Apple Music Could Catch up to Spotify in 2016

Tim Cook, chief executive officer of Apple Inc., speaks during the Apple World Wide Developers Conference (WWDC) in San Francisco, California, U.S., on Monday, June 8, 2015. Apple Inc., the maker of iPhones and iPads, will introduce software improvements for its computer and mobile devices as well as reveal new updates, including the introduction of a revamped streaming music service. Photographer: David Paul Morris/Bloomberg *** Local Caption *** Tim Cook
Tim Cook, chief executive officer of Apple Inc., speaks during the Apple World Wide Developers Conference (WWDC) in San Francisco, California, U.S., on Monday, June 8, 2015. Apple Inc., the maker of iPhones and iPads, will introduce software improvements for its computer and mobile devices as well as reveal new updates, including the introduction of a revamped streaming music service. Photographer: David Paul Morris/Bloomberg *** Local Caption *** Tim Cook
Photograph by David Paul Morris — Bloomberg via Getty Images

Apple Music has steadily built its subscriber base despite a few stumbles when it launched. But now one analyst thinks the streaming service could be knocking on the door of one of its biggest rivals by the end of next year.

A new report from media analyst Mark Mulligan of MIDiA Research predicts that Apple Music will end 2015 with just under 8 million paying users and then that total should more than double by the end of 2016 to approach 20 million.

Some users complained about Apple Music’s design and some initial bugs when it went live in June. But, the tech giant’s streaming service said it had picked up a total of 6.5 million paid subscribers by late-October, with another 8.5 million users who were still enjoying the free trial version of the service at that time.

Apple’s (AAPL) biggest competitor in the streaming music space is Spotify, which said in June it had 20 million paid subscribers and 75 million users overall.
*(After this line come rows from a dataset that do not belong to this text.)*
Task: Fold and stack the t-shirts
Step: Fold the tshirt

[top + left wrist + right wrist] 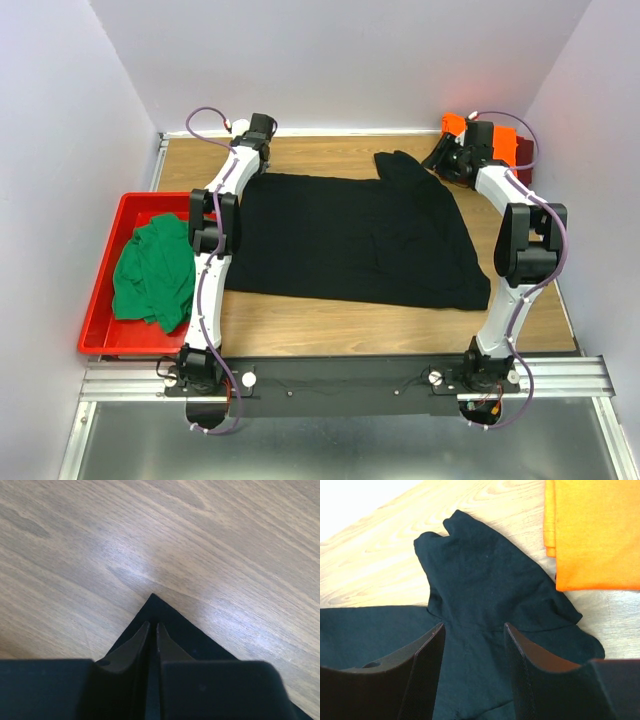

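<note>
Left pincer tight on black t-shirt corner, right pincer agape over sleeve, orange t-shirt alongside.

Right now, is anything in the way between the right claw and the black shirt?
Nothing visible. The right claw hangs open right over the black shirt, with bare cloth showing between its fingers. The orange shirt lies off to one side, not between them.

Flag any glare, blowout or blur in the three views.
Top external: even light, black shirt shows little fold detail. Left wrist: soft glare on the table, wood grain washed out there. Right wrist: upper-left corner blown out white, orange shirt sharp.
</note>
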You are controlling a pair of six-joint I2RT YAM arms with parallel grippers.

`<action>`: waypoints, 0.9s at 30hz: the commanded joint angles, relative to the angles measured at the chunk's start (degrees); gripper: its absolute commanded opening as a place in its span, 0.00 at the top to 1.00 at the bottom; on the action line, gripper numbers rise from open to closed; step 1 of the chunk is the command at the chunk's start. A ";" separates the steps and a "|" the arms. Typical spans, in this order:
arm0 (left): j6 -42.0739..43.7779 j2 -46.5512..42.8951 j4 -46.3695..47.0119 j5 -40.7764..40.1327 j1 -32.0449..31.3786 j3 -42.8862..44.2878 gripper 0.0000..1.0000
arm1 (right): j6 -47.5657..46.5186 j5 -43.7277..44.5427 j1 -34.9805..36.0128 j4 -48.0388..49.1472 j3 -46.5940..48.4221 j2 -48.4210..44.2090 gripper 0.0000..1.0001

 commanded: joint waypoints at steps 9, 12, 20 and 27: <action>0.18 -2.30 3.30 1.74 0.35 -2.48 1.00 | -2.36 -1.90 0.14 0.71 4.07 2.61 0.42; 0.79 -5.99 6.02 1.56 0.27 -5.74 1.00 | -3.93 -0.24 0.23 0.71 5.30 3.84 0.42; 2.02 -10.40 8.93 2.44 0.27 -8.83 1.00 | -9.65 3.19 1.90 0.54 10.66 10.08 0.42; 2.64 -10.92 9.63 2.88 0.27 -10.85 1.00 | -14.74 9.59 4.62 -1.39 17.34 16.58 0.43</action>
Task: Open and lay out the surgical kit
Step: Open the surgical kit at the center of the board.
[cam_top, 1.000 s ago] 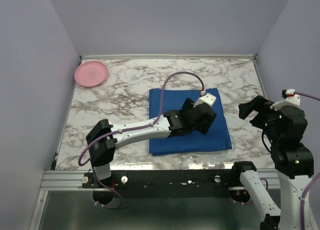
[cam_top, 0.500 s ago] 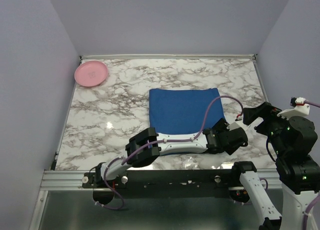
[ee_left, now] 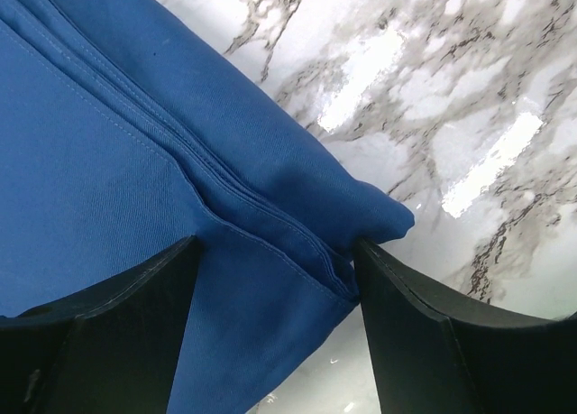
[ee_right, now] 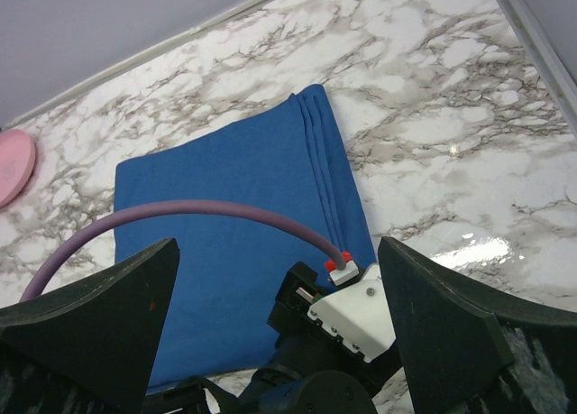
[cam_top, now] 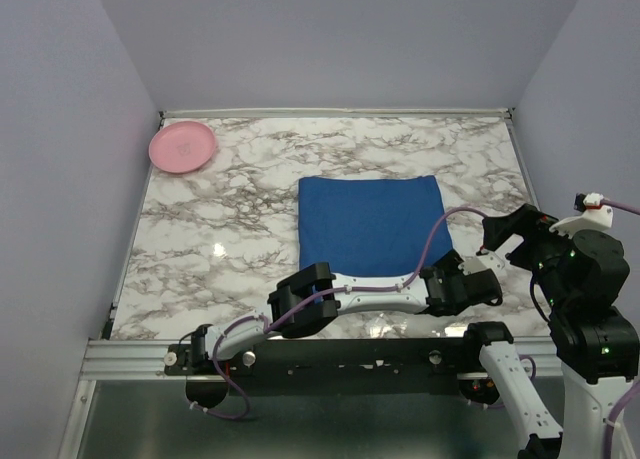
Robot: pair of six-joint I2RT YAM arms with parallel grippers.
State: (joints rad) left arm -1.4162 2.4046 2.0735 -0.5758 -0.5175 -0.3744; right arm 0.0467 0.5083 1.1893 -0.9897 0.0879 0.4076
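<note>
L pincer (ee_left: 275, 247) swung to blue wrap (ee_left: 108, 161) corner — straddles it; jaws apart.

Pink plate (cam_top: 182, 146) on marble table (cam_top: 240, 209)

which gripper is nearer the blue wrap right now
Left. The left gripper straddles the blue wrap at its near right corner; the right gripper hangs off its right side, apart.

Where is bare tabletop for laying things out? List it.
Free: marble between the pink plate and the blue wrap; the strip behind the wrap, up to the back rail. Crowded: the wrap's near right corner, where the left gripper and right gripper sit.
</note>
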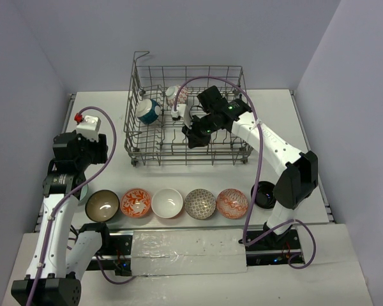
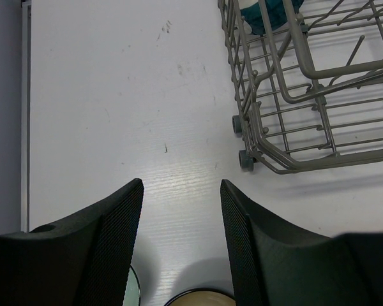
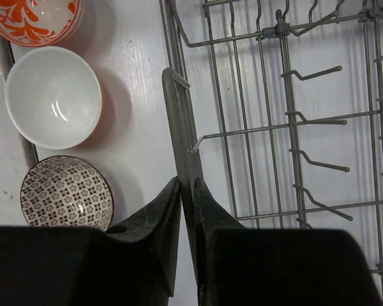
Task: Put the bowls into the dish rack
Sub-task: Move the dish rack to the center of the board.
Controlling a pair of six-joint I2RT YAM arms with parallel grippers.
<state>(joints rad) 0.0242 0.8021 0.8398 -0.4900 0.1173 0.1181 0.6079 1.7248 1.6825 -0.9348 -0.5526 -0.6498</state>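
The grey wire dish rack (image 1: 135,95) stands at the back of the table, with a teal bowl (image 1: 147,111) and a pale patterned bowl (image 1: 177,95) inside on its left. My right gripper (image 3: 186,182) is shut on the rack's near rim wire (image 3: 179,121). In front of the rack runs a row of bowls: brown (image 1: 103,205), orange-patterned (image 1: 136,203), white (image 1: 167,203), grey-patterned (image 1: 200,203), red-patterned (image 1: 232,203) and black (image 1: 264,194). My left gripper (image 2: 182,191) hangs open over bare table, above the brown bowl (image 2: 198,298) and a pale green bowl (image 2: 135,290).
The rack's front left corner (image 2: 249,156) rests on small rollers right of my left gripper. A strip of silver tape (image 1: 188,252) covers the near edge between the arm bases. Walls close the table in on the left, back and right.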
Mulligan writes in his report that Spotify will continue to grow its subscriber base over the next year and will still end 2016 as the leading music subscription service, only with Apple hot on its heels.

“The wildcards in the equation are whether Apple can do a better job of pushing users from iTunes Radio to Apple Music and what happens when Spotify restates its subscriber number to reflect the impact of $1-a-month 3-month trials,” Mulligan writes in his “Predictions [for] 2016” report.

Spotify recently launched a 99-cent, three-month trial option in an effort to attract even more paid subscribers. Apple Music was able to hang on to roughly 60% of the 11 million users who signed up for its initial free, three-month trial when the service launched at the end of June, successfully converting about 6.5 million of them into paid users.